WORK TASK: Where a picture appears, omit it; repeat everything else in the records exactly.

THE DATA:

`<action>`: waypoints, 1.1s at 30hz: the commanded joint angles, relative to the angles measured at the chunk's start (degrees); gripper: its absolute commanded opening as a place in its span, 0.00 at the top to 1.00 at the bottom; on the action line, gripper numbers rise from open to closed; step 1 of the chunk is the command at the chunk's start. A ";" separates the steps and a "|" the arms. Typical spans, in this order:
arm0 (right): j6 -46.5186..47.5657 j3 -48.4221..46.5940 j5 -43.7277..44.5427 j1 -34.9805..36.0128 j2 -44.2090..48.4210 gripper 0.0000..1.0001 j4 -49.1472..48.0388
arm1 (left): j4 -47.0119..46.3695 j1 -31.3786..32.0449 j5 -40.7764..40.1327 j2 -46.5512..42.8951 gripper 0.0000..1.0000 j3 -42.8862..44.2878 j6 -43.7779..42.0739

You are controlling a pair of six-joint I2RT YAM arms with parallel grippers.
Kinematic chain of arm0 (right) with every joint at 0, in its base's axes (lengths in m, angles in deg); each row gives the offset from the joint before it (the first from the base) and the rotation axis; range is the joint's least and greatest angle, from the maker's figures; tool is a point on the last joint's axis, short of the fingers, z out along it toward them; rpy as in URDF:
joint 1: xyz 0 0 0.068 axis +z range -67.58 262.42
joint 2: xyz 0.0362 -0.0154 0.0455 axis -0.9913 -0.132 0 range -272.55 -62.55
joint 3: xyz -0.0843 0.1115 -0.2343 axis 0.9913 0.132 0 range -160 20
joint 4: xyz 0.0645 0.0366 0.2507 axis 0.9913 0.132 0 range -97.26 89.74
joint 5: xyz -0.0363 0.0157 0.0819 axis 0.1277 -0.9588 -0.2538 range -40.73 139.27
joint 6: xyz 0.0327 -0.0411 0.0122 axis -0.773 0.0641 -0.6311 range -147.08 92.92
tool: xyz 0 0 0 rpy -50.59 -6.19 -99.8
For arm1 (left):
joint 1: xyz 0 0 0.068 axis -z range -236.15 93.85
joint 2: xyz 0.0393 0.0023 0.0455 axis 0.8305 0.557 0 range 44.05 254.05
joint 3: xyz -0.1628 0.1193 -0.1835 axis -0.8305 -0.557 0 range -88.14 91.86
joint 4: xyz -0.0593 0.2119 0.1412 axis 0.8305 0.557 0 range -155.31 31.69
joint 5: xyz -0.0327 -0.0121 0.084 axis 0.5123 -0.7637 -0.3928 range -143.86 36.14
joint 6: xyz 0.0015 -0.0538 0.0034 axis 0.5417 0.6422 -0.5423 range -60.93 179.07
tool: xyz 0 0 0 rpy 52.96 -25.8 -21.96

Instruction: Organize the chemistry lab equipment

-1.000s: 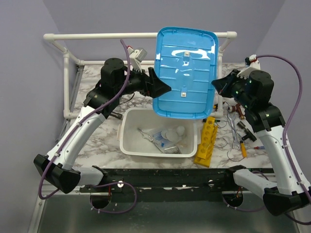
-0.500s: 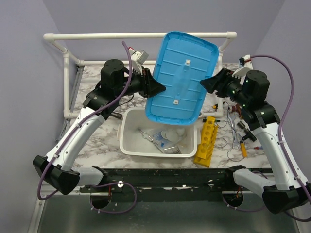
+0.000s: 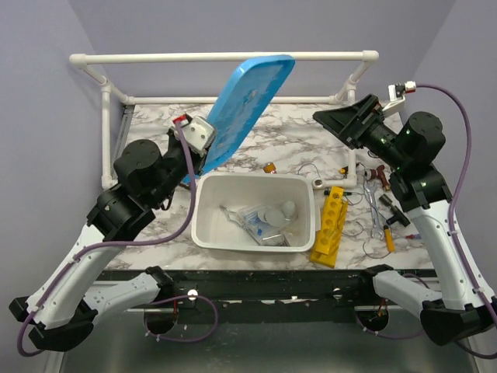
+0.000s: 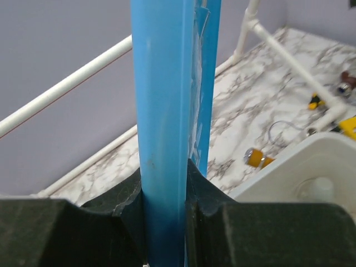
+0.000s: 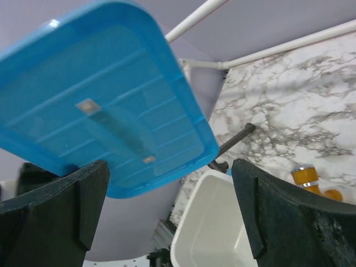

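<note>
Blue lid point(image 3: 245, 109) tilted up on edge above far-left corner of white tub point(image 3: 203, 225), left hand point(image 4: 164, 194) clamped on its low edge. Right hand point(image 3: 328, 120) wide, apart from lid. Yellow rack point(image 3: 330, 225) on surface point(image 3: 155, 233) just right of tub; clear glassware point(image 3: 272, 214) inside tub.

Grey-veined marble tabletop point(image 3: 159, 225), white rectangular plastic tub point(image 3: 256, 178) set at its middle, yellow holed test-tube rack point(image 3: 329, 229) laid just beside the tub, metal scissor tongs point(image 3: 373, 208) laid further right.
</note>
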State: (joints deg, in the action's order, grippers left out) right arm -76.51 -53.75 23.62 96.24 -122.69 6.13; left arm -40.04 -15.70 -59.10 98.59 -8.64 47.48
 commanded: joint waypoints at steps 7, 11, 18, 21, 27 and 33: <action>-23.31 2.24 -0.35 0.14 -0.24 0.00 -9.50 | -8.10 14.22 -24.87 -4.03 1.00 -14.88 -23.03; -21.69 -1.08 -0.26 0.15 -3.94 0.00 1.43 | -9.75 19.55 -30.39 -2.19 1.00 -17.49 -28.29; -24.67 4.64 -4.80 0.41 -5.40 0.00 2.26 | -10.65 25.03 -33.17 0.97 1.00 -18.83 -30.46; -24.37 6.18 -4.19 0.48 -4.40 0.00 2.40 | -12.82 27.03 -34.86 2.11 1.00 -20.19 -33.03; -24.55 8.25 -6.51 0.57 -4.29 0.28 0.38 | -14.86 29.82 -35.76 3.24 1.00 -22.44 -35.63; -23.39 9.43 -5.27 0.54 -2.23 0.71 1.02 | -13.84 31.09 -36.45 2.31 0.89 -23.56 -34.30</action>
State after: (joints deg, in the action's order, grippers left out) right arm -100.90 -45.36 19.69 96.35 -127.35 7.84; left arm -53.04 14.04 -94.00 101.87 -31.28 12.64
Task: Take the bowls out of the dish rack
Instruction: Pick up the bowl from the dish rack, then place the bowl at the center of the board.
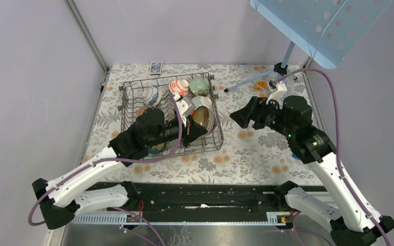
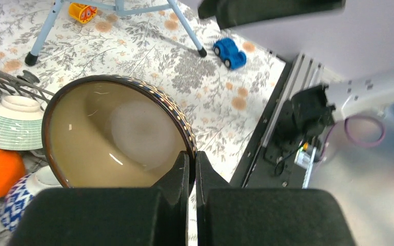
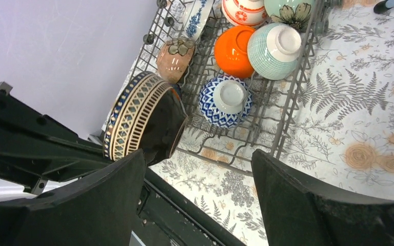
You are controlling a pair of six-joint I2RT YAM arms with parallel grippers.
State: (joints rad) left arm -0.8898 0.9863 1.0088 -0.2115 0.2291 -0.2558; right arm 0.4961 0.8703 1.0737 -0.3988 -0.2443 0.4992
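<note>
Dish rack holding seven bowls, eighth dark bowl clenched at rim by left tool, right tool released, empty

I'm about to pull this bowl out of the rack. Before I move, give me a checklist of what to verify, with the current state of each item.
1. Left hand grip on the dark bowl: ok, shut across its rim.
2. Dark bowl clear of the dish rack: cannot tell. From above it lies inside the rack's outline, tilted on its side.
3. Neighbours free: ok, the blue-and-white bowl sits apart from it.
4. Right hand: ok, open, empty, touching nothing.
5. Set-down spot: ok, bare table to the right of the rack. The blue toy car lies off to the side.
</note>
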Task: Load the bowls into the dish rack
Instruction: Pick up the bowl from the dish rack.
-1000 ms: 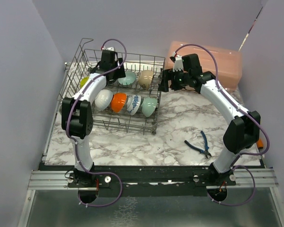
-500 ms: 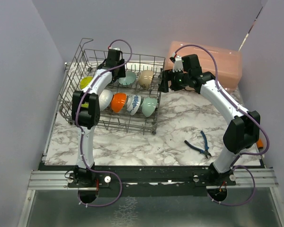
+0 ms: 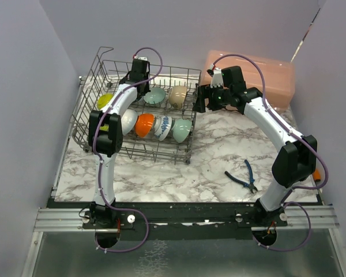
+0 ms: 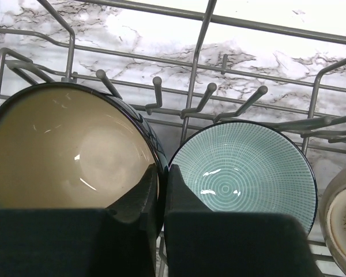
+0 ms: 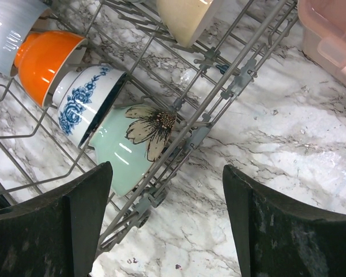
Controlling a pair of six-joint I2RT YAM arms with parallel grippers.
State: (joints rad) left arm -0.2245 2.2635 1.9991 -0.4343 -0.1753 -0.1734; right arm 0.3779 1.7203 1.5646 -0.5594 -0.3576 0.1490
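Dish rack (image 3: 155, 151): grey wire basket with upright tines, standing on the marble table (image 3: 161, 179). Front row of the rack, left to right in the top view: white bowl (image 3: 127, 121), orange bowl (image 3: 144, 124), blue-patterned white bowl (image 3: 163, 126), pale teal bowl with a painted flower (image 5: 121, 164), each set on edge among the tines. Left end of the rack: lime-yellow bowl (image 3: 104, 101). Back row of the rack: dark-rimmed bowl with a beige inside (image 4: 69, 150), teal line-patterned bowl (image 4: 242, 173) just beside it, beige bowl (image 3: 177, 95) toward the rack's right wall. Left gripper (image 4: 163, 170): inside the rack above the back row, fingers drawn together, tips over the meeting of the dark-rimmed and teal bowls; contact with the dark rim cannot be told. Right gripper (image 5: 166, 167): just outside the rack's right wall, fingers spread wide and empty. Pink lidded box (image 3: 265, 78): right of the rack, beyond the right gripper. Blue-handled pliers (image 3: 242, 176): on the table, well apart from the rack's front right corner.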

SOLUTION BELOW:
`<action>`: waypoints, 1.1s at 30hz: the commanded joint angles, relative to the angles measured at the chunk's start (degrees); gripper: its absolute commanded opening as a place in its span, 0.00 at the top to 1.00 at the bottom; on the action line, gripper numbers rise from open to closed; step 1 of the chunk is the command at the chunk's start. A ";" separates the steps and a "|" the arms. Typical spans, in this order:
arm0 (right): j6 -46.5186..47.5657 j3 -48.4221..46.5940 j5 -43.7277..44.5427 j1 -34.9805..36.0128 j2 -44.2090..48.4210 gripper 0.0000..1.0001 j4 -49.1472..48.0388
arm1 (left): j4 -47.0119..46.3695 j1 -31.3786..32.0449 j5 -40.7764..40.1327 j2 -46.5512..42.8951 gripper 0.0000..1.0000 j3 -42.8862..44.2878 j6 -43.7779..42.0739

You are controlling a pair of six-joint I2RT YAM arms with parallel grippers.
Kinematic chain of arm0 (right) with every joint at 0, in its base's axes (lengths in m, angles in deg); each row gives the offset from the joint before it (the first from the base) and the rotation axis; range is the joint's least and greatest angle, from the maker's figures; tool is a point on the last joint's axis, short of the fingers, z out along it toward them; rpy as in URDF:
joint 1: xyz 0 0 0.068 axis +z range -67.58 262.42
joint 2: xyz 0.0362 -0.0154 0.0455 axis -0.9913 -0.132 0 range -272.55 -62.55
joint 3: xyz -0.0843 0.1115 -0.2343 axis 0.9913 0.132 0 range -160 20
joint 4: xyz 0.0645 0.0366 0.2507 axis 0.9913 0.132 0 range -97.26 89.74
joint 5: xyz -0.0363 0.0157 0.0819 axis 0.1277 -0.9588 -0.2538 range -40.73 139.27
joint 6: xyz 0.0327 -0.0411 0.0122 axis -0.773 0.0641 -0.6311 range -147.08 92.92
tool: xyz 0 0 0 rpy -50.59 -6.19 -99.8
For arm1 (left):
joint 1: xyz 0 0 0.068 axis -z range -236.15 93.85
joint 2: xyz 0.0393 0.0023 0.0455 axis 0.8305 0.557 0 range 44.05 254.05
joint 3: xyz -0.1628 0.1193 -0.1835 axis -0.8305 -0.557 0 range -88.14 91.86
joint 4: xyz -0.0593 0.2119 0.1412 axis 0.8305 0.557 0 range -155.31 31.69
joint 5: xyz -0.0327 -0.0121 0.084 axis 0.5123 -0.7637 -0.3928 range -143.86 36.14
joint 6: xyz 0.0015 -0.0538 0.0034 axis 0.5417 0.6422 -0.5423 range -60.93 179.07
tool: xyz 0 0 0 rpy 52.96 -25.8 -21.96

Instruction: Organize the chemistry lab equipment

-1.000s: 
-0.500s: 
+0.000s: 
+0.000s: 
+0.000s: 

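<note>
Blue lid point(image 3: 245, 109) tilted up on edge above far-left corner of white tub point(image 3: 203, 225), left hand point(image 4: 164, 194) clamped on its low edge. Right hand point(image 3: 328, 120) wide, apart from lid. Yellow rack point(image 3: 330, 225) on surface point(image 3: 155, 233) just right of tub; clear glassware point(image 3: 272, 214) inside tub.

Grey-veined marble tabletop point(image 3: 159, 225), white rectangular plastic tub point(image 3: 256, 178) set at its middle, yellow holed test-tube rack point(image 3: 329, 229) laid just beside the tub, metal scissor tongs point(image 3: 373, 208) laid further right.
</note>
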State: (joints deg, in the action's order, grippers left out) right arm -76.51 -53.75 23.62 96.24 -122.69 6.13; left arm -40.04 -15.70 -59.10 98.59 -8.64 47.48
 commanded: joint waypoints at steps 7, 11, 18, 21, 27 and 33: <action>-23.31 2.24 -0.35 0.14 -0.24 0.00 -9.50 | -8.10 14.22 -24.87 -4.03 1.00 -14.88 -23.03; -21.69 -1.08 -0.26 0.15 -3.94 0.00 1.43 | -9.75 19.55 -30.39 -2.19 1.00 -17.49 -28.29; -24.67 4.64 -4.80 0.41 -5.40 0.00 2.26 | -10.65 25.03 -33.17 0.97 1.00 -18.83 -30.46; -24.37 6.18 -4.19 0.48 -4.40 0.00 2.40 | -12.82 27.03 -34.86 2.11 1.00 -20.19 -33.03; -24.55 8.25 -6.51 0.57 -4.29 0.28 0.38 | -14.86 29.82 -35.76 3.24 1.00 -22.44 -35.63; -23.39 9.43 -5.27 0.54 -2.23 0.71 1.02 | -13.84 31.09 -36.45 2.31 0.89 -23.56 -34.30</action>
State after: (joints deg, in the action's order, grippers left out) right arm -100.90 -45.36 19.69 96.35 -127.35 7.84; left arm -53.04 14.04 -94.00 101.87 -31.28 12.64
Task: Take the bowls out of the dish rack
Instruction: Pick up the bowl from the dish rack, then place the bowl at the center of the board.
You are controlling a pair of six-joint I2RT YAM arms with parallel grippers.
State: (joints rad) left arm -0.8898 0.9863 1.0088 -0.2115 0.2291 -0.2558; right arm 0.4961 0.8703 1.0737 -0.3988 -0.2443 0.4992
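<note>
Dish rack holding seven bowls, eighth dark bowl clenched at rim by left tool, right tool released, empty

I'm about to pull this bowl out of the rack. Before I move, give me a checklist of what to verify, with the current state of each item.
1. Left hand grip on the dark bowl: ok, shut across its rim.
2. Dark bowl clear of the dish rack: cannot tell. From above it lies inside the rack's outline, tilted on its side.
3. Neighbours free: ok, the blue-and-white bowl sits apart from it.
4. Right hand: ok, open, empty, touching nothing.
5. Set-down spot: ok, bare table to the right of the rack. The blue toy car lies off to the side.
</note>
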Task: Load the bowls into the dish rack
Instruction: Pick up the bowl from the dish rack.
-1000 ms: 
-500 ms: 
+0 ms: 
+0 ms: 
+0 ms: 
Controlling a pair of six-joint I2RT YAM arms with parallel grippers.
State: (joints rad) left arm -0.2245 2.2635 1.9991 -0.4343 -0.1753 -0.1734; right arm 0.3779 1.7203 1.5646 -0.5594 -0.3576 0.1490
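Dish rack (image 3: 155, 151): grey wire basket with upright tines, standing on the marble table (image 3: 161, 179). Front row of the rack, left to right in the top view: white bowl (image 3: 127, 121), orange bowl (image 3: 144, 124), blue-patterned white bowl (image 3: 163, 126), pale teal bowl with a painted flower (image 5: 121, 164), each set on edge among the tines. Left end of the rack: lime-yellow bowl (image 3: 104, 101). Back row of the rack: dark-rimmed bowl with a beige inside (image 4: 69, 150), teal line-patterned bowl (image 4: 242, 173) just beside it, beige bowl (image 3: 177, 95) toward the rack's right wall. Left gripper (image 4: 163, 170): inside the rack above the back row, fingers drawn together, tips over the meeting of the dark-rimmed and teal bowls; contact with the dark rim cannot be told. Right gripper (image 5: 166, 167): just outside the rack's right wall, fingers spread wide and empty. Pink lidded box (image 3: 265, 78): right of the rack, beyond the right gripper. Blue-handled pliers (image 3: 242, 176): on the table, well apart from the rack's front right corner.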

What this exercise required is now done.